Valentin Rossier, «un souvenir brumeux qui est celui de l’enfance». SP

L'acteur et metteur en scène romand, un des meilleurs du moment, met sa voix et son corps au service du «Grand cahier».

Avant Genève et Neuchâtel, il interprète à Lausanne le célèbre roman d’Agota Kristof, écrivain hongroise réfugiée en Suisse. Poignant.

Pas question de s’emparer d’un grand texte et de le faire parler sur scène sans avoir passé des frontières prétendues infranchissables. Une fois le voyage accompli, on s’installe sur sa terre de prédilection.

C’est ce que fait Valentin Rossier dans «Le grand cahier». Ce roman poignant d’Agota Kristof, le comédien semble l’avoir choisi comme expression de sa juste place au monde. Il lui trouve même un excellent répondant: le théâtre.

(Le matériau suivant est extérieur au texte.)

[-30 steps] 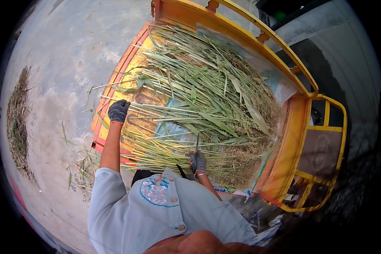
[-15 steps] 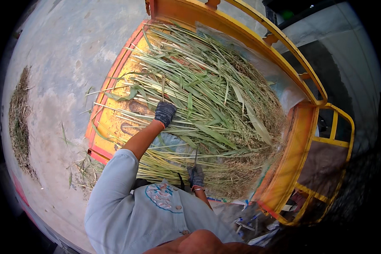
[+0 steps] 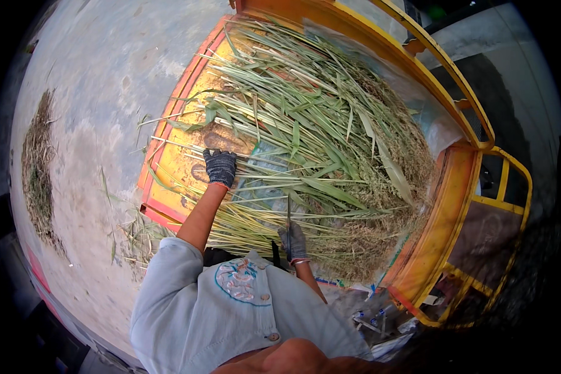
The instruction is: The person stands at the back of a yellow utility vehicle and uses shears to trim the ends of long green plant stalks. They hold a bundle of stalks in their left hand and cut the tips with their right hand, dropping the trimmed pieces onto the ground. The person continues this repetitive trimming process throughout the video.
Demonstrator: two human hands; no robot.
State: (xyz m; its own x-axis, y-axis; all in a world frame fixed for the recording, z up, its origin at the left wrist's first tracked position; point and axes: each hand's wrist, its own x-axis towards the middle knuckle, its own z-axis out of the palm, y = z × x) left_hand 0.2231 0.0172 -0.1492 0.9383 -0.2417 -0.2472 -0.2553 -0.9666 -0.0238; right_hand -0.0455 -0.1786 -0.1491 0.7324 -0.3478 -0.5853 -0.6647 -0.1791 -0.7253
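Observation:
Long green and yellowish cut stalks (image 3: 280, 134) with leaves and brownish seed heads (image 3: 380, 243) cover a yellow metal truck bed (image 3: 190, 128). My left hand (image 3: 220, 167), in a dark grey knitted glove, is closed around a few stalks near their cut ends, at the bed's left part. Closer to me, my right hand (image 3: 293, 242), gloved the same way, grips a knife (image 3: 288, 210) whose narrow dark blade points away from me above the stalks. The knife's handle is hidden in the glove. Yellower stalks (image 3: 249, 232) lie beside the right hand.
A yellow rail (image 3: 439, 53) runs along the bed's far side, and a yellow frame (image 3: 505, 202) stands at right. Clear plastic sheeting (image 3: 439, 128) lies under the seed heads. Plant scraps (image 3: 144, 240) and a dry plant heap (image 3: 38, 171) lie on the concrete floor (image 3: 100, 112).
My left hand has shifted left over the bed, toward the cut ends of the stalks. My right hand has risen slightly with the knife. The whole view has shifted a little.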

Rossier est un fier qui revendique ici une œuvre fortement arrimée à lui. Il affirme: «Vouloir travailler seul (…) un texte comme ‘Le grand cahier’, c’est un peu pouvoir s’oublier soi-même (…) et tenter d’extirper (…) les mots (…) d’un souvenir brumeux qui est celui de l’enfance».

Eliminer ses émotions

Deux gamins, jumeaux, Lucas et Klaus, sont déposés par leurs parents dans un village-frontière chez leur grand-mère, mi folle mi sorcière. La guerre bat son plein et les deux enfants, livrés à eux-mêmes, vont apprendre à l’affronter en s’infligeant des exercices d’insensibilité destinés à élimer leurs émotions.

A cette discipline de fer, Valentin Rossier se plie avec force, amour, conviction et … humour. Le spectacle qu’il met lui-même en scène semble sortir de son parcours de vie, lui qui n’a pas connu son père et n’a croisé sa mère qu’à l’âge de 7 ans.

Seul sur la scène de Vidy, il se sent légitime au regard sans pitié d’Agota Kristof qui, lorsqu’elle a appris que le comédien interpréterait son roman lui aurait dit: «Mais vous êtes fou!».

Folie très bien maîtrisée pourtant. Rossier parvient à introduire dans la monstruosité de la guerre une humanité d’autant plus déchirante qu’innocente.

Jeu de reflets

Derrière lui, un rideau de velours rouge ferme en demi-cercle le fond du plateau. A l’avant-scène, l’acteur, debout face au public, est éclairé par un rond de lumière. Soleil crépusculaire d’une guerre qui ne dit pas son nom.

Ce cercle de feu, le comédien ne le quittera point. Magicien d’un soir, son corps savamment illuminé se scinde en deux renvoyant sur le rideau rouge le reflet des jumeaux.

Et voilà que les deux personnages, nés comme par magie, se mettent à vivre en images, ombres d’eux-mêmes et bêtes de foire fabriquées par toutes les guerres et soumises au regard abasourdi de l’humanité.

swissinfo, Ghania Adamo

«Le grand cahier». Lausanne, Théâtre de Vidy, jusqu’au 20 novembre. Tel: 021 619 45 45 . Centre Culturel Neuchâtelois, 28 et 29 novembre. Genève, Théâtre du Grütli, du 3 au 14 décembre.